Tuesday, March 11, 2014

It's not heroic when you're living it


Welcome to the March 2014 Carnival of Natural Parenting: Everyday Superheroes

This post was written for inclusion in the monthly Carnival of Natural Parenting hosted by Hobo Mama and Code Name: Mama. This month our participants have talked about the remarkable people and characteristics that have touched their lives. Please read to the end to find a list of links to the other carnival participants.




It's not heroic when you're living it == Hobo MamaWhen I meet non-homeschooling people who find out we are, I get a lot of the same messages:

Wow, I couldn't do that! You must be really organized.
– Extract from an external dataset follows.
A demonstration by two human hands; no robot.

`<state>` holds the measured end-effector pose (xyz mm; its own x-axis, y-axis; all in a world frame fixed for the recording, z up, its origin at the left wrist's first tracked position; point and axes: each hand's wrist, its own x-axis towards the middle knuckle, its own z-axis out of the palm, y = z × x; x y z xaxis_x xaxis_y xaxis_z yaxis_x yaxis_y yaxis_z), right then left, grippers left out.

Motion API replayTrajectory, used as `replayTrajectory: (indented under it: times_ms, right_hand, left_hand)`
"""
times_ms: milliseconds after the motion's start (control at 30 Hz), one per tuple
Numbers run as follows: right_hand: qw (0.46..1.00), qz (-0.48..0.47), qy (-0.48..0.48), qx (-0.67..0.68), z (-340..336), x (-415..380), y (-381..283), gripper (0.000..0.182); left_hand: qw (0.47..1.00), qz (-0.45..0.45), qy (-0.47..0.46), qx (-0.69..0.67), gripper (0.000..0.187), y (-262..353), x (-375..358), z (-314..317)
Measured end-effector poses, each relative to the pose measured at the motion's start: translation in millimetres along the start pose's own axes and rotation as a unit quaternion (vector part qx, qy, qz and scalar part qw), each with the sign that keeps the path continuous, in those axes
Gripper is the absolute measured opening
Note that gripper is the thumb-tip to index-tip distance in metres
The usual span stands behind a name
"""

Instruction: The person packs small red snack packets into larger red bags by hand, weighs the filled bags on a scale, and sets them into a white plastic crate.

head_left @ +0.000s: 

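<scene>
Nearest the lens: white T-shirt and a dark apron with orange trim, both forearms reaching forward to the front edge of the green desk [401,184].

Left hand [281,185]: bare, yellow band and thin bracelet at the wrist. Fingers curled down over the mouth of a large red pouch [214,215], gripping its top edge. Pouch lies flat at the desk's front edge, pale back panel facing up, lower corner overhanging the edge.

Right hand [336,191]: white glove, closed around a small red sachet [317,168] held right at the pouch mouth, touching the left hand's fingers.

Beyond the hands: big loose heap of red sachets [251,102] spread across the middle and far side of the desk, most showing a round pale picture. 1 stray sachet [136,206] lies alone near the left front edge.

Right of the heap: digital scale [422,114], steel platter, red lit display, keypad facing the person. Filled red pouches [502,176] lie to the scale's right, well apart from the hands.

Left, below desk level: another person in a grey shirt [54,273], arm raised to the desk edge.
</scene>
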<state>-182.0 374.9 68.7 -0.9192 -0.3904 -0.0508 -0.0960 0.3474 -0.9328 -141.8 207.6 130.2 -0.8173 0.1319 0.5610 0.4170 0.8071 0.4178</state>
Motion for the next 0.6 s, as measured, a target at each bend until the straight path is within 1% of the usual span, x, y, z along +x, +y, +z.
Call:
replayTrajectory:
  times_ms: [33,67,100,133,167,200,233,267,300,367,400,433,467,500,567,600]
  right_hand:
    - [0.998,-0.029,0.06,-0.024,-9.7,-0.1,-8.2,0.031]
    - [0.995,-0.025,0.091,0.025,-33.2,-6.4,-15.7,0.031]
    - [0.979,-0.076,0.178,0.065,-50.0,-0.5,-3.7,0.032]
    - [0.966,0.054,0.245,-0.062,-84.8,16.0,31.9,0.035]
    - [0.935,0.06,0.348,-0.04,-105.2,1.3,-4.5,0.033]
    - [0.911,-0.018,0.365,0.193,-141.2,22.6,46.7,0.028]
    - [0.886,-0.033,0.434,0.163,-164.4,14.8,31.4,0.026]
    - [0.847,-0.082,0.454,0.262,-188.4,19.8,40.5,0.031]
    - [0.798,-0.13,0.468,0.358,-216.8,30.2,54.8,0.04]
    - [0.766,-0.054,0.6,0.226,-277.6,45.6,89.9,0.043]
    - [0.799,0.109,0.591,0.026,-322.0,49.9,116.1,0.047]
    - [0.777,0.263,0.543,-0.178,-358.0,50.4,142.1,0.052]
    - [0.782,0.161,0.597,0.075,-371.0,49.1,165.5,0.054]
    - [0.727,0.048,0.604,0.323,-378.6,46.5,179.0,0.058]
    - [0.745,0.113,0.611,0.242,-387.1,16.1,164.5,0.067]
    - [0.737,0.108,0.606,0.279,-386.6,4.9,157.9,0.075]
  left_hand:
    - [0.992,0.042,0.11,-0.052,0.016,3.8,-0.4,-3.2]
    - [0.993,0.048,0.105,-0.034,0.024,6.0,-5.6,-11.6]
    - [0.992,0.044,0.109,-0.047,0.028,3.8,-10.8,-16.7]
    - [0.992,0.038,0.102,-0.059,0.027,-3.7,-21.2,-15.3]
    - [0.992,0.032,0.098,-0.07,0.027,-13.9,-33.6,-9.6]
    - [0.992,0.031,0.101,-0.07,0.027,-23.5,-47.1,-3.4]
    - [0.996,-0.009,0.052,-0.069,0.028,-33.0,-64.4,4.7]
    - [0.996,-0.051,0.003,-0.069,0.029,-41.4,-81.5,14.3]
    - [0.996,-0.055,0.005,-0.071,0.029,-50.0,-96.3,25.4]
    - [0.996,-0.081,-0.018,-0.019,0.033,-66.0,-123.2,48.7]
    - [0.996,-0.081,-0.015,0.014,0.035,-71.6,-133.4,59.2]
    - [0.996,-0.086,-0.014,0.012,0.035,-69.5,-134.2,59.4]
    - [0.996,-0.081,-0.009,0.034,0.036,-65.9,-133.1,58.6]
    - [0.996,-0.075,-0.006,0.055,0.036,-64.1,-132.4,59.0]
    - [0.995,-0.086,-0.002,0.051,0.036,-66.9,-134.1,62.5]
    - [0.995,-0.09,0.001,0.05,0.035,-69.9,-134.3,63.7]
I get the same reactions when I tell people we work from home:

You must have so much self-discipline!

Well … I dunno. I think it's due to people's lack of imagination for what it might actually be like to live some of these choices. I'm not some amazing superheroic mother or entrepreneur. I just … prefer doing things this way.

Same with home birthing and breastfeeding and babywearing — I'm not a crunchy green superwoman. To be totally honest here, I chose those things because (a) I don't like leaving home and being around strangers, (b) it seemed a lot easier to use a body part attached to me than get out of bed to wash bottles and pump parts, and (c) my arms get tired if I have to carry my baby around all day (and I do).

So … yeah. Taken all together, I'd say I made a lot of my "heroic" choices because — wait for it — I'm lazy. Because they were convenient and made sense to me and were expedient.

I consider things about other people I consider otherworldly. For instance, Mikko and his astonishing sociability. (Yes, even though he's homeschooled!) He will make friends of any stranger, badgering me into exchanging phone numbers or Facebook information. (I rarely comply, because I am not on the same wavelength at all.) He comes by this trait honestly — his grandma and aunt on his father's side will make acquaintances on airplanes and city buses, and have friends to meet up with in every city. This is not something I had to train Mikko on, or something I could force myself into — it's his own predilection and skill.

When some of us choose a life path that seems heroic, it's often because we're just geared toward that path naturally. Or we might not even be that naturally skilled but have figured out how to manage. For instance, I wasn't going to have an unmedicated birth at all, until I figured out that I didn't like the alternatives and had to find a way through that worked for me (childbirth hypnosis ftw).

So on the one hand, we don't need to adulate other parents for choosing paths we haven't (or can't). The homeschooling, work-from-home mama might not have your gift of housekeeping and socializing. (Hint: This one doesn't.) The breastfeeding mama might not have gone through your experience with preterm birth and low milk supply.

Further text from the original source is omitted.